The first cuDSS function, called cudssConfigSet(), enables hybrid memory mode before calling the first analysis step, symbolic factorization. This is followed by using cudssDataGet() to find the minimal amount of device memory sufficient for hybrid memory mode. A function call, cudssConfigSet() specifies the amount of device memory for cuDSS. Note that sometimes the automatic memory management results in out of memory (OOM) errors.
For developers integrating this, the documentation on debugging tips are gold—save yourself some headaches by giving them a read.
Hybrid memory mode performance is dependent on CPU/GPU memory bandwidth to move data from CPU to GPU. To illustrate this, Figure 1 below shows the factorization and solve speed-up for matrix sizes ranging from 1 million to 18 million that are solved using cuDSS’s hybrid memory mode.

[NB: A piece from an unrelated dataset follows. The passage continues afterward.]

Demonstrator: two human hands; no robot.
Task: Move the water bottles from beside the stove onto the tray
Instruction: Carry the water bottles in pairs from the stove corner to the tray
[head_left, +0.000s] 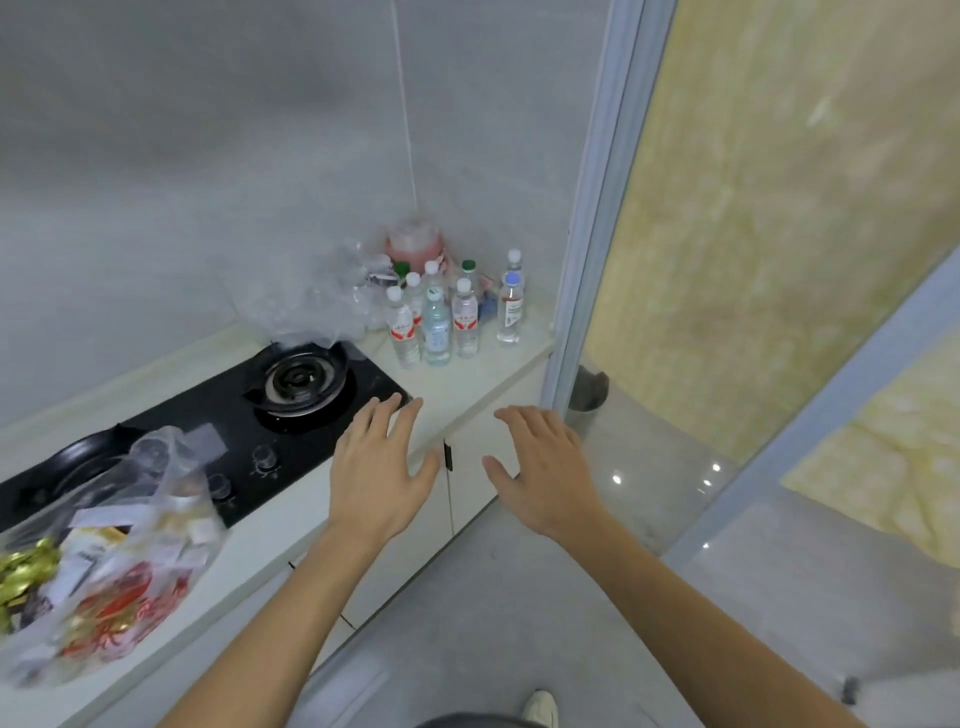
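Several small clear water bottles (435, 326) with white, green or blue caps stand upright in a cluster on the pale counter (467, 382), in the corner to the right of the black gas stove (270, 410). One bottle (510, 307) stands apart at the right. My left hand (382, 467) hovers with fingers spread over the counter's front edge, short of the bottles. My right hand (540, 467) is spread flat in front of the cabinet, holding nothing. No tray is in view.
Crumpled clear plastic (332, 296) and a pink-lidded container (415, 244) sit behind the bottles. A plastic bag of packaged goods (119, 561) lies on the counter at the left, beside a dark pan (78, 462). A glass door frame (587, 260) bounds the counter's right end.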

The baseline is a single NVIDIA B200 GPU node. The observed speed-up compares the same model executed on a Grace Blackwell node to a x86 Blackwell node, reflecting the memory bandwidth ratio between the two nodes.

With INT64 and hybrid memory mode cuDSS coding strategies, we can accommodate large problem sizes and we are using all the possible memory we can on the node if we need it. But we are still limited to a single GPU. The next strategy allows us to use more GPUs to accommodate larger problems. This also allows us to solve problems of a fixed size faster by using more GPUs.
Multiply your muscle: multi-GPU mode (MG mode)
cuDSS multi-GPU mode (MG mode) allows the developer to use all of the GPUs in a single node without the developer having to specify any distributed communication layer. cuDSS handles all communication needed to use the GPUs internally. It is helpful in three scenarios:
- When the problem is too large to fit on a single device (with or without hybrid memory).
- When the user wants to avoid the performance penalty of hybrid memory mode.
- When the user is focused on strong scaling—solving the problem across more GPUs to reach a solution faster.
The highlight of MG mode is that the developer does not need to specify a communication layer: No MPI, no NCCL, and no other communication layer needs to be used. cuDSS does all of this for you.
Additionally, due to CUDA’s limitations with MPI-aware communication on Windows nodes, MG mode becomes particularly valuable for applications running on Windows.
Figure 2 below illustrates the time (in seconds) required to solve an approximately 30-million-row matrix on an NVIDIA DGX H200 node across one-, two-, and four-GPU configurations with the factorization time on the top chart and the solve time on the bottom chart. The initial computation was performed on a single GPU, followed by runs using two and four GPUs with MG mode. As shown, solving the model with two GPUs significantly reduces computation time compared to a single GPU, albeit at the cost of increased GPU resource usage.

Figure 2. Factorization and solve time on H200 for one-, two-, and four-GPU configurations using Cadence’s MCAE applications. The matrix has approximately 31M rows and columns and with approximately 1B non-zeros.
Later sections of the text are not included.